● BRIEF
Write out, word for word, only the data from its first line to the line containing "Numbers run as".

● AVAILABLE DATA

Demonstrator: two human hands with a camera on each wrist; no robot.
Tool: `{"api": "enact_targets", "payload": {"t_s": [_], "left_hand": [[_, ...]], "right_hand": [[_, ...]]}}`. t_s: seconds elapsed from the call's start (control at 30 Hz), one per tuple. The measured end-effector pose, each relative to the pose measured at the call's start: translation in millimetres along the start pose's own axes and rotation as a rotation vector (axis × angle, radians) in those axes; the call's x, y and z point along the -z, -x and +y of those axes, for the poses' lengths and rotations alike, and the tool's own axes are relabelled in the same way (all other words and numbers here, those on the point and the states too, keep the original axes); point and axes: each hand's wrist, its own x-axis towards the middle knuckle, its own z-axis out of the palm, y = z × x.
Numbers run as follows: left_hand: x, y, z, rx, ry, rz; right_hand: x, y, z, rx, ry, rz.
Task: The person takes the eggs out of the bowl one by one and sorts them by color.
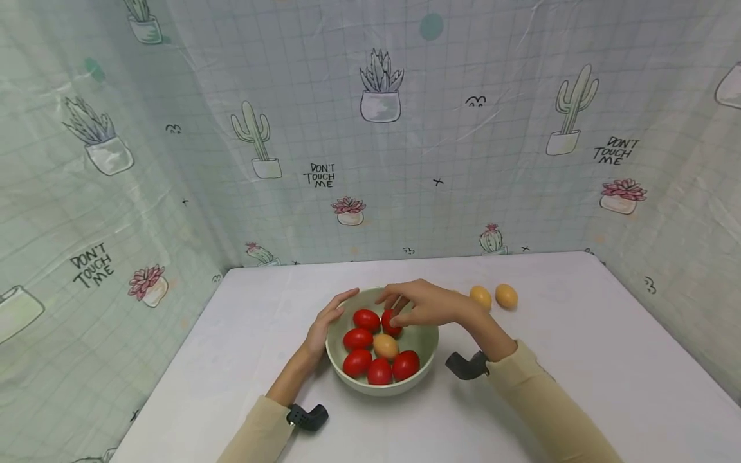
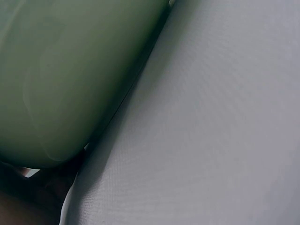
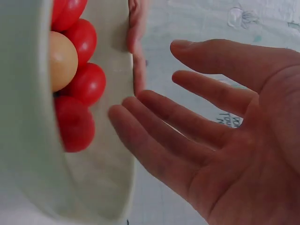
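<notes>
A pale green bowl (image 1: 428,360) holds several glossy red egg-shaped pieces (image 1: 357,363) and one yellow-orange egg-shaped piece (image 1: 386,346) among them. My left hand (image 1: 320,331) holds the bowl at its left side, with fingers at the rim; in the left wrist view it is mostly dark below the bowl's outer wall (image 2: 70,84). My right hand (image 1: 425,303) is above the bowl's right back part, over a red piece. In the right wrist view that right hand (image 3: 225,136) has its fingers spread and relaxed, with nothing in it.
Behind my right hand, yellow-orange egg-shaped pieces (image 1: 506,296) lie on the white table (image 1: 550,321), one partly hidden by the hand. A patterned cloth (image 1: 440,161) hangs at the back and both sides. Each wrist carries a black camera (image 1: 308,417).
</notes>
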Motion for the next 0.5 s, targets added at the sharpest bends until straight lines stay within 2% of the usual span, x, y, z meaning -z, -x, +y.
{"api": "enact_targets", "payload": {"t_s": [0.2, 0.5], "left_hand": [[1.6, -0.7, 0.3, -0.006, 0.004, -0.01], [2.2, -1.6, -0.7, -0.023, 0.034, -0.028]], "right_hand": [[-6, -25.2, -2, -0.083, -0.097, -0.14], [-16, -44.3, -5, -0.202, -0.029, -0.25]]}}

● TASK RESULT
Demonstrator: two human hands with a camera on each wrist; no robot.
Tool: `{"api": "enact_targets", "payload": {"t_s": [_], "left_hand": [[_, ...]], "right_hand": [[_, ...]]}}`. t_s: seconds elapsed from the call's start (control at 30 Hz), one per tuple. The measured end-effector pose, each relative to the pose measured at the call's start: translation in millimetres along the start pose's own axes and rotation as a rotation vector (axis × angle, radians) in those axes; the call's x, y and z point along the -z, -x and +y of those axes, for the poses' lengths and rotations alike, and the tool's own axes are relabelled in the same way (all other words and numbers here, those on the point and the states too, keep the original axes); point and axes: each hand's wrist, its own x-axis towards the middle knuckle, its own z-axis out of the palm, y = z × x.
Numbers run as follows: left_hand: x, y, z, rx, ry, rz; right_hand: x, y, z, rx, ry, rz.

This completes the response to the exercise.